Cinéma & Patrimoine : « DJELIYA, MEMOIRE DU MANDE » AU CŒUR DE LA 20ᵉ EDITION DU FESTIVAL CINEMAS D’AFRIQUE DE LAUSANNE
Du 13 au 16 août 2026, la culture africaine est à l'honneur au Casino de Montbenon de Lausanne à l'occasion du 20ᵉ anniversaire du Festival Cinémas d’Afrique.
© Cette édition rassemble plus de 60 œuvres issues de 29 pays.Cette édition rassemble plus de 60 œuvres issues de 29 pays — mêlant fictions, documentaires et films d'animation — avec un accent particulier mis sur les récits de transmission, les parcours d'émancipation et le rôle moteur des femmes dans la transformation de leur société.

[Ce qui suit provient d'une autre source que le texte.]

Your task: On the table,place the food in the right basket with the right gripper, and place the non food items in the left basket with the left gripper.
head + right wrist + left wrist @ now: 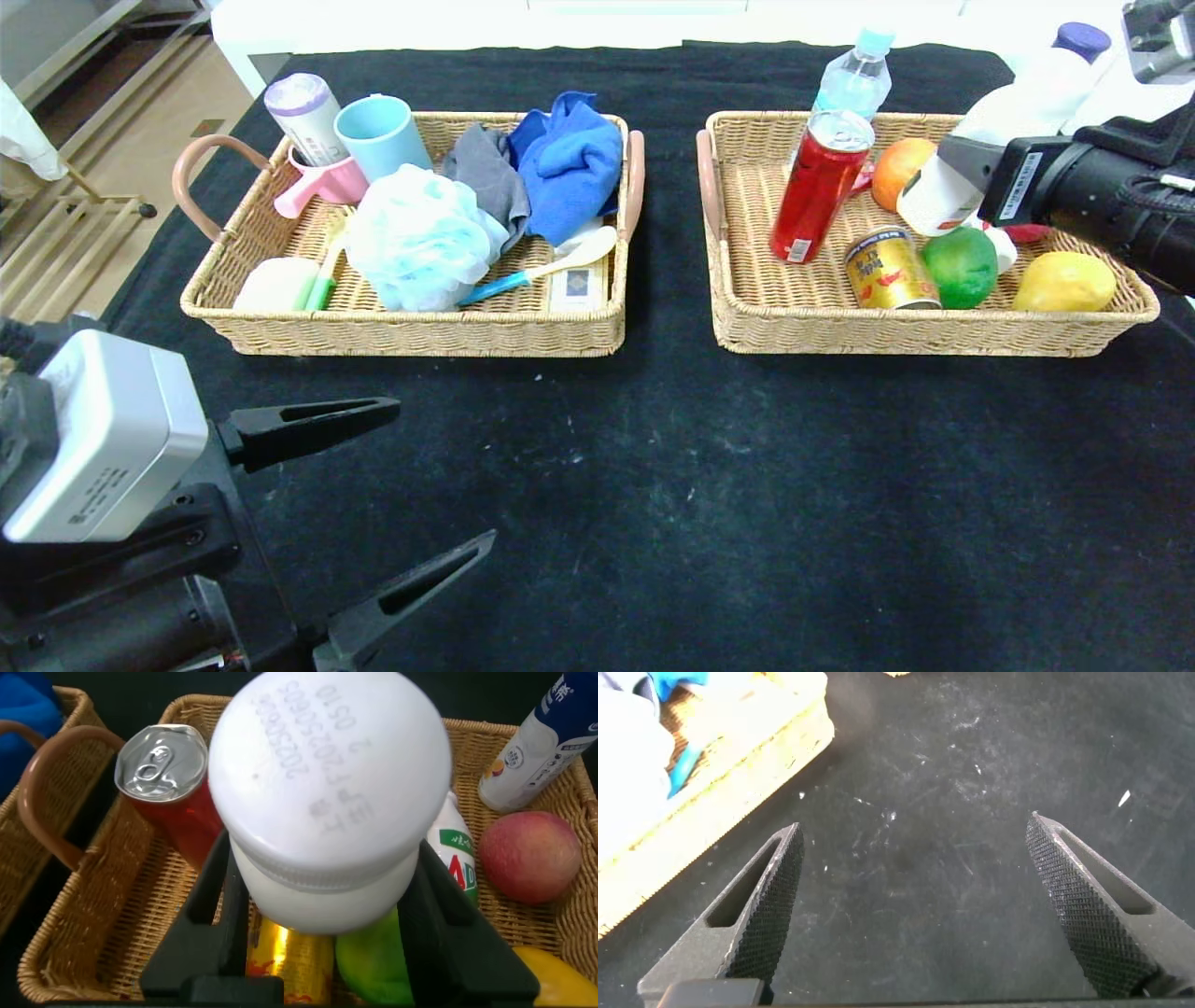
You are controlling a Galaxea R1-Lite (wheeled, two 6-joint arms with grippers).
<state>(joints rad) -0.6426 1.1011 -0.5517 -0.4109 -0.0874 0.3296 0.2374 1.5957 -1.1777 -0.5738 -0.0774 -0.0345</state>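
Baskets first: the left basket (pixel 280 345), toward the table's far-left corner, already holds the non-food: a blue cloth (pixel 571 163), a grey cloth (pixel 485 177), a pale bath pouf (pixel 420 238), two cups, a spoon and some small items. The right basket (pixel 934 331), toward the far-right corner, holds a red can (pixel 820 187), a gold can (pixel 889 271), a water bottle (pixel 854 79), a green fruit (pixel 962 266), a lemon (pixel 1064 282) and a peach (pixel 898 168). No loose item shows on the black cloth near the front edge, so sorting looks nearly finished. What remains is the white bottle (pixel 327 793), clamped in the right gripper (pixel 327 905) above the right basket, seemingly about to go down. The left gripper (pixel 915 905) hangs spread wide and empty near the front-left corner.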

Une quête au cœur de la parole et de l'histoire mandingue
Parmi les œuvres phares de la programmation, le documentaire « Djeliya, mémoire du Mandé », réalisé par le Burkinabè Boubacar Sangaré et coproduit au Mali par DS Productions, occupe une place de choix. Projeter les 13 et 15 août au Cinématographe en présence du réalisateur, ce long métrage de 112 minutes — tourné en malinké et bambara sous-titré en français — suit le jeune griot malien Sékou Timité à travers l'espace mandingue. Son voyage d'apprentissage interroge les codes de son métier tout en faisant revivre la mémoire de Soundiata Keïta et l'héritage historique du Mandé.

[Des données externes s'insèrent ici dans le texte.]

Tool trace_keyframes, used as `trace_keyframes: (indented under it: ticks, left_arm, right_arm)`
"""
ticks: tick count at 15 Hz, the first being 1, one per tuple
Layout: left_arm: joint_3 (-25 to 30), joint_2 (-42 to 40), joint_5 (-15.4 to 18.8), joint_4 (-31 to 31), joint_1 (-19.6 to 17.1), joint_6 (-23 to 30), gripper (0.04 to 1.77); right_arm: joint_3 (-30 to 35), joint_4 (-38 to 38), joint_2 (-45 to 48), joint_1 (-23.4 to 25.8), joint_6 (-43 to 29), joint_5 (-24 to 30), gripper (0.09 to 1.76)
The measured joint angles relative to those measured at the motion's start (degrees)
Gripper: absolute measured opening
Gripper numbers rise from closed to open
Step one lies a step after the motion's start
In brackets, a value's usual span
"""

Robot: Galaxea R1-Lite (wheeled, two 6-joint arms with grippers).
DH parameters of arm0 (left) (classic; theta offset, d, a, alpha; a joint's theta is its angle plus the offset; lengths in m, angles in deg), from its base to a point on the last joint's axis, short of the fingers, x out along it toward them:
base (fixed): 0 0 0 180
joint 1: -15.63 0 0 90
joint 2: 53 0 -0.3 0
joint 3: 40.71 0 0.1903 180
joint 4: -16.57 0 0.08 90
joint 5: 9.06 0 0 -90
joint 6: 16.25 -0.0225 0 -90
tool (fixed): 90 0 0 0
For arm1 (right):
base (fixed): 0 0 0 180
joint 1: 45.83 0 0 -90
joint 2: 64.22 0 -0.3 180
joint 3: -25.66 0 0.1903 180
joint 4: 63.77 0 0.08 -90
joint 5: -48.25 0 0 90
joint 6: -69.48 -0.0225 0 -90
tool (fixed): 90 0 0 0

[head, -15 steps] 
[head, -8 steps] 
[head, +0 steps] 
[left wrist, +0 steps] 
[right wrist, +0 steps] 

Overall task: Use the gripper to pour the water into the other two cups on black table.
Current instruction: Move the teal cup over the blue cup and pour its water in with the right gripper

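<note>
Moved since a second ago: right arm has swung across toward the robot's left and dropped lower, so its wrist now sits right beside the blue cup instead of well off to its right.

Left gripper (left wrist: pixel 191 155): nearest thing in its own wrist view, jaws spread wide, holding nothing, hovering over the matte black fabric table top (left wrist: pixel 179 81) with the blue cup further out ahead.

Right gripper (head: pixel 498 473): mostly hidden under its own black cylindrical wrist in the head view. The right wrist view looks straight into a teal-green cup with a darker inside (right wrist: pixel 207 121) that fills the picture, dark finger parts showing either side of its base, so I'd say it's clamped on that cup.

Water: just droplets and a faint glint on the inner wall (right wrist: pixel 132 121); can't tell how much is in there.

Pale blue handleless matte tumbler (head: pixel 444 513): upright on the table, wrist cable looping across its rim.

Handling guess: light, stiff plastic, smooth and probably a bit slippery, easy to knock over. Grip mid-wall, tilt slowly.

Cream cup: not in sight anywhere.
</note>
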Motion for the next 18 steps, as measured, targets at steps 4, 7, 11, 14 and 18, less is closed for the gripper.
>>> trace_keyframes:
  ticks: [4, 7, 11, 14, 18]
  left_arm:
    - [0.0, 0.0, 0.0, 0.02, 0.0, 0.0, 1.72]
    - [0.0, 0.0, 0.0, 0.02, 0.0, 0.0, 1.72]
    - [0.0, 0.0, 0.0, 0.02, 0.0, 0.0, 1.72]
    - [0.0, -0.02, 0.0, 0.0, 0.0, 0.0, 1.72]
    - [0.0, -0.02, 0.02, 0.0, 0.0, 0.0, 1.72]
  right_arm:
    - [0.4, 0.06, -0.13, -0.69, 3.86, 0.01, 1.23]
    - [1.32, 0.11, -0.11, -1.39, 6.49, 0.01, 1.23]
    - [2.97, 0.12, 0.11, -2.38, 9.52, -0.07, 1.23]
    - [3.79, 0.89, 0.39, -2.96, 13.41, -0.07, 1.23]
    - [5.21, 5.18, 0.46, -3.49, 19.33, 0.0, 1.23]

Pérenniser l'héritage des Djeli face à la modernité
À travers cette immersion, le film explore le rôle fondamental des Djeli, gardiens de la mémoire collective, des généalogies et des récits communautaires. Face aux mutations sociales et aux nouveaux usages numériques des jeunes générations, le documentaire pose la question de la transmission et de la réinvention de cette tradition orale dans le monde contemporain.
Présenté en première mondiale à Visions du Réel 2026 avec une mention spéciale du jury, « Djeliya, mémoire du Mandé » illustre le caractère transfrontalier de la culture mandingue en Afrique de l'Ouest et confirme son rayonnement sur la scène internationale.